Organisasi Kesehatan Dunia (WHO) menyetujui kompensasi jika muncul efek samping serius usai diberi vaksin Corona COVAX. Skema COVAX ini dimaksud membantu negara-negara mengakses vaksin Corona, khususnya negara berkembang.
Penyetujuan tersebut diberikan lantaran menanggapi kekhawatiran bagaimana klaim kompensasi akan ditangani jika efek samping serius dari vaksin COVID-19 timbul.
"Dengan memberikan kompensasi dalam setiap klaim, program COVAX bertujuan untuk membantu di pengadilan karena prosesnya yang berpotensi panjang dan mahal," sebut pernyataan WHO, dikutip dari Reuters.
Diketahui, vaksin Corona dari COVAX targetnya didistribusikan hingga 30 Juni 2022. Ada 92 negara berkembang yang tergabung dalam COVAX, termasuk sebagian besar Afrika hingga Asia Tenggara.
Indonesia menjadi salah satu negara yang mendapatkan dosis vaksin Corona dari COVAX. Juru bicara vaksinasi COVID-19 Kementerian Kesehatan RI dr Siti Nadia Tarmizi beberapa waktu lalu menyebut perkiraan 80 hingga 90 juta dosis vaksin COVID-19 tiba di periode triwulan pertama 2022.
"Nah sebagian memang kalau kita melihat vaksin-vaksin ini sepertiganya baru akan tiba di periode triwulan pertama 2022 dan ini juga merupakan upaya yang harus kita lakukan," tutur dr Nadia beberapa waktu lalu.
Rencana kompensasi yang disetujui WHO ini sudah dibahas selama beberapa bulan sebelumnya. Menurut Seth Berkley, Chief Executive of The GAVI Vaccine Alliance kesepakatan tentang dana kompensasi adalah dorongan besar-besaran untuk COVAX, bertujuan untuk mengamankan akses global yang adil terkait vaksin Corona.
"Ini membantu negara-negara yang mungkin memiliki efek seperti itu, produsen untuk meluncurkan vaksin ke negara-negara lebih cepat, dan merupakan manfaat utama bagi pemerintah berpenghasilan rendah yang menyediakan vaksin melalui (COVAX)," kata Berkley.

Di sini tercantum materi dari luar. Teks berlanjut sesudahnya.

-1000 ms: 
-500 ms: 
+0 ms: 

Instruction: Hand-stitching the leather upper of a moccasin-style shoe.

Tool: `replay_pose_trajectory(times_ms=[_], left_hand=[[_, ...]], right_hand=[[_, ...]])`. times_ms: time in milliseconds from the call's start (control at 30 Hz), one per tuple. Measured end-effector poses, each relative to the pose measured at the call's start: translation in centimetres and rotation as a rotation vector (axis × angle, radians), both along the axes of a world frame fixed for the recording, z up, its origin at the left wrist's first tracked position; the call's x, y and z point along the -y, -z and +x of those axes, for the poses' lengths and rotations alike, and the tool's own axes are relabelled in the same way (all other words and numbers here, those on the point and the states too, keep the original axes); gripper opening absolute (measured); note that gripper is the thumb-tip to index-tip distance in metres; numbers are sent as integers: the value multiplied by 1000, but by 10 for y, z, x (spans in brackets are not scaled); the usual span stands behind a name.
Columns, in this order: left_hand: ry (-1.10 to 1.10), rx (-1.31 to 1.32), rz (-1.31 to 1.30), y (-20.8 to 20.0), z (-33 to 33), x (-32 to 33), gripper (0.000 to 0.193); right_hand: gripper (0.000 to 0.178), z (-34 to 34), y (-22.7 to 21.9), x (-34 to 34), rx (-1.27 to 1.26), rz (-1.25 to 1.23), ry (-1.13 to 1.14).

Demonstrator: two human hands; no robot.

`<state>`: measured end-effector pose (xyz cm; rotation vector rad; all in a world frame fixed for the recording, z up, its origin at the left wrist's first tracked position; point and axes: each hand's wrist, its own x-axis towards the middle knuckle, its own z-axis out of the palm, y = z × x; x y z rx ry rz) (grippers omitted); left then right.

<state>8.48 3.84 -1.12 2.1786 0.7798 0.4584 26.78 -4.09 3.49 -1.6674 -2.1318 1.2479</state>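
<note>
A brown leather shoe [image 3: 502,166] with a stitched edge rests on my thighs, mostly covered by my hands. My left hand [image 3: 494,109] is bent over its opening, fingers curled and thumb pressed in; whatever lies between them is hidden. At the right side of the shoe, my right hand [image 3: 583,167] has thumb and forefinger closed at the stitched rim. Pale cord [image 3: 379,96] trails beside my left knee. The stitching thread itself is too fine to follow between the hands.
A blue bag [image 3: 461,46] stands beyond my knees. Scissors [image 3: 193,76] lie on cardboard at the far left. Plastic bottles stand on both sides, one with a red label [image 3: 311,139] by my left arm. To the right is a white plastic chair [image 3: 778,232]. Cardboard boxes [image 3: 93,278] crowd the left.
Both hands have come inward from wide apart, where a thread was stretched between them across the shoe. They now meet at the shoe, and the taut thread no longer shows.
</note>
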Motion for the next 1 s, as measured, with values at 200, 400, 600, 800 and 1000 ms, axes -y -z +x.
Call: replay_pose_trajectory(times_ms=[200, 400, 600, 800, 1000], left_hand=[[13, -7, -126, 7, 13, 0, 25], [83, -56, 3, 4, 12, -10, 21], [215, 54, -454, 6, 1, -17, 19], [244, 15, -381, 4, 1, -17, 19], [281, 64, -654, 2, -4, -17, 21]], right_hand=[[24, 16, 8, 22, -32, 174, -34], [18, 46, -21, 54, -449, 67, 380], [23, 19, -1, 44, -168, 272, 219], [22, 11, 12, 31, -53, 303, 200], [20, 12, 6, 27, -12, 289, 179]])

Belum ada detail berapa nominal kompensasi yang akan diberikan WHO dan terkait teknisnya.
https://cinemamovie28.com/movies/the-intervention/
Varian Corona Inggris Disebut Bisa Sebabkan Sakit yang Lebih Lama
Varian baru virus Corona dari Inggris yang disebut B117 memiliki mutasi yang membuatnya bersifat lebih mudah menular. Selain itu, menurut laporan beberapa studi, varian ini tampaknya juga bisa menyebabkan gejala penyakit yang lebih lama daripada varian umum sebelumnya.
Para peneliti dari Harvard University melakukan percobaan dengan setiap hari menguji jumlah virus (viral load) pada 65 pasien positif COVID-19. Tujuh di antaranya diketahui terinfeksi varian virus B117.

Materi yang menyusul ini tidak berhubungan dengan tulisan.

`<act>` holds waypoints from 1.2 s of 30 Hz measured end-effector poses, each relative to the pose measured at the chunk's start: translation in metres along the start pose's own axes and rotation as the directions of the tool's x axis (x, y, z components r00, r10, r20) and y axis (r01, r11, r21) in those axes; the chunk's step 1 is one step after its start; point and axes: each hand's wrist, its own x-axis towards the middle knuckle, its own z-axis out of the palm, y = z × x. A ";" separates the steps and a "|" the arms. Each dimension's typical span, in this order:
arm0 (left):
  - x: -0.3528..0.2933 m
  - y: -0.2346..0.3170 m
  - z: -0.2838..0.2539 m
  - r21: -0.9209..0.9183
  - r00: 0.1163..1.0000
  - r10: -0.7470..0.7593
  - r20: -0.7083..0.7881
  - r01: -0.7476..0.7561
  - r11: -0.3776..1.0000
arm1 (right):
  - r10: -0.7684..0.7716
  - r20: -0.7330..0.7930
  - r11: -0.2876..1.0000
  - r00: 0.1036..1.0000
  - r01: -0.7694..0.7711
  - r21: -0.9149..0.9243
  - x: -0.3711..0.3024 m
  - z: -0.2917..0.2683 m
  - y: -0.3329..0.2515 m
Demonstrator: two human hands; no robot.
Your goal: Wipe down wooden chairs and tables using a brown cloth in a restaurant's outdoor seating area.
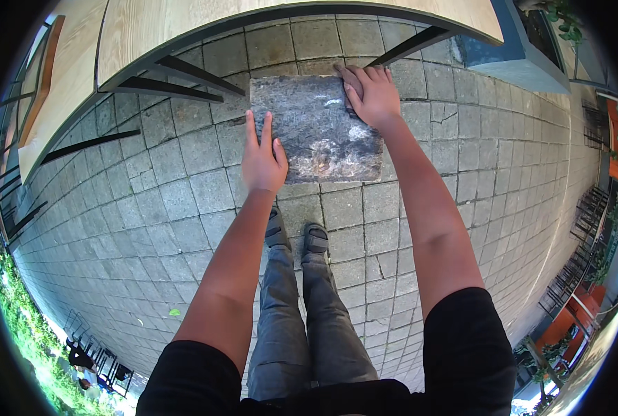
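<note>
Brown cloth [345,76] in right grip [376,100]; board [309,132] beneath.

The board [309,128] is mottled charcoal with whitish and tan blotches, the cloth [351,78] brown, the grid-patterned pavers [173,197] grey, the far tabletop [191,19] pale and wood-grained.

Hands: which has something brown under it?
The right hand, over a brown piece at the upper right of the slab; the left hand, at its left edge, has none.
</note>
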 end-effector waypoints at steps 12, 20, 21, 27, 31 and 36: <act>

Peneliti menemukan bahwa jumlah virus di dalam tubuh semua pasien rata-rata hampir mirip. Namun, ada perbedaan lama durasi infeksi di antara kelompok varian B117 dan varian yang umum.
Para pasien dengan B117 menunjukkan waktu infeksi rata-rata 13,3 hari sedangkan varian umum rata-rata hanya 8,2 hari. Waktu jumlah virus mencapai puncak juga berbeda dengan varian B117 membutuhkan waktu lebih lama yaitu 5,3 hari versus varian umum yang hanya butuh waktu 2 hari.
Peneliti berpendapat hal ini kemungkinan menjelaskan kenapa varian B117 bisa mudah menular dan menyebabkan lebih banyak kasus. Waktu infeksi yang lebih lama memberikan lebih banyak kesempatan bagi virus untuk menulari orang lain.
"Ini masih temuan awal, karena hanya berdasarkan tujuh kasus B117," kata peneliti seperti dikutip dari Reuters, Selasa (23/2/2021).
"Tapi, bila melihat data tambahan ini, tampaknya perlu waktu isolasi lebih lama dari yang sekarang disarankan yaitu 10 hari setelah gejala muncul untuk secara efektif mencegah infeksi dari varian ini," pungkas peneliti.